Please give the number of lines that hold the string "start" in the listing, without any other words.

*** Available data Section Begins ***

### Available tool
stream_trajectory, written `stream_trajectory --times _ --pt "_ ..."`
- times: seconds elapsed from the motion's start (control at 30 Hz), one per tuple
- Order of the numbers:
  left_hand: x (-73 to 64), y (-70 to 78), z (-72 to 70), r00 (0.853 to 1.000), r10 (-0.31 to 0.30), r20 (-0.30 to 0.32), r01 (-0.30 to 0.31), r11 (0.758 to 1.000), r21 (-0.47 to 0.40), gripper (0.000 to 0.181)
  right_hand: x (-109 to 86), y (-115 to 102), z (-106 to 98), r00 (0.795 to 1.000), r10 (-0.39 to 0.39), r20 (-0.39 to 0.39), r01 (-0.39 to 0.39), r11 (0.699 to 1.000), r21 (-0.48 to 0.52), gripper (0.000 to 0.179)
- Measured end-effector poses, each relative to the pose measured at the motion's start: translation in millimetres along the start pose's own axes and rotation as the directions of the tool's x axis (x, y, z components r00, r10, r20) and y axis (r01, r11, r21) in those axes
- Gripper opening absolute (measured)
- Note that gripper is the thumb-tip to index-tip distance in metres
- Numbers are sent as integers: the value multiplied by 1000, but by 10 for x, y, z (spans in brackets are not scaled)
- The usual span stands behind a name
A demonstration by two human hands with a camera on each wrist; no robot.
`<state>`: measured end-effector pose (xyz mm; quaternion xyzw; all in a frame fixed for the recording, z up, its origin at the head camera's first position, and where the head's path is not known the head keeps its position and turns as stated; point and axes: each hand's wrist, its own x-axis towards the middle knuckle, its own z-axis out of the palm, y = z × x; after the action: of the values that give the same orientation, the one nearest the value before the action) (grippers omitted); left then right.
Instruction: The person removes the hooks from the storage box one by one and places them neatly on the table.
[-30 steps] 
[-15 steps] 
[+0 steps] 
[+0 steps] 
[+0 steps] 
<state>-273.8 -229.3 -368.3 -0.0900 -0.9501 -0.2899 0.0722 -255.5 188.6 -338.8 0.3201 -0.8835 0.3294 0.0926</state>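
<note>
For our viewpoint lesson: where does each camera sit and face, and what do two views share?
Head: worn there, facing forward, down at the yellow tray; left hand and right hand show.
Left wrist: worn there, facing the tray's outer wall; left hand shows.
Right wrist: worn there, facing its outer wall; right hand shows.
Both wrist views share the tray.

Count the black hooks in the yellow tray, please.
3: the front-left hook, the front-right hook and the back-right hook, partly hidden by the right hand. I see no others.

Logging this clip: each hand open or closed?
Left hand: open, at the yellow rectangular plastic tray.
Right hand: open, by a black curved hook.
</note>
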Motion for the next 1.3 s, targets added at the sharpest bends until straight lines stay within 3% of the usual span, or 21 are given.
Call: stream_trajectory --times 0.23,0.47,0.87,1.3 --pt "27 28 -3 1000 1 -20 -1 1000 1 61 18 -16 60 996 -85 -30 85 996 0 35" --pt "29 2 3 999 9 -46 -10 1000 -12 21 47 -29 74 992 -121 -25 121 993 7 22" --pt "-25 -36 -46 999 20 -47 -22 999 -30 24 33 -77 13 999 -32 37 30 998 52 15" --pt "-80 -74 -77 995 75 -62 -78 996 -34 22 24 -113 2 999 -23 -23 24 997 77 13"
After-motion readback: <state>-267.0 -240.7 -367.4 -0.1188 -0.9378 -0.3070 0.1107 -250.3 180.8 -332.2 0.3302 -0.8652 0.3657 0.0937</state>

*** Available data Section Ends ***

Expected output ▸ 2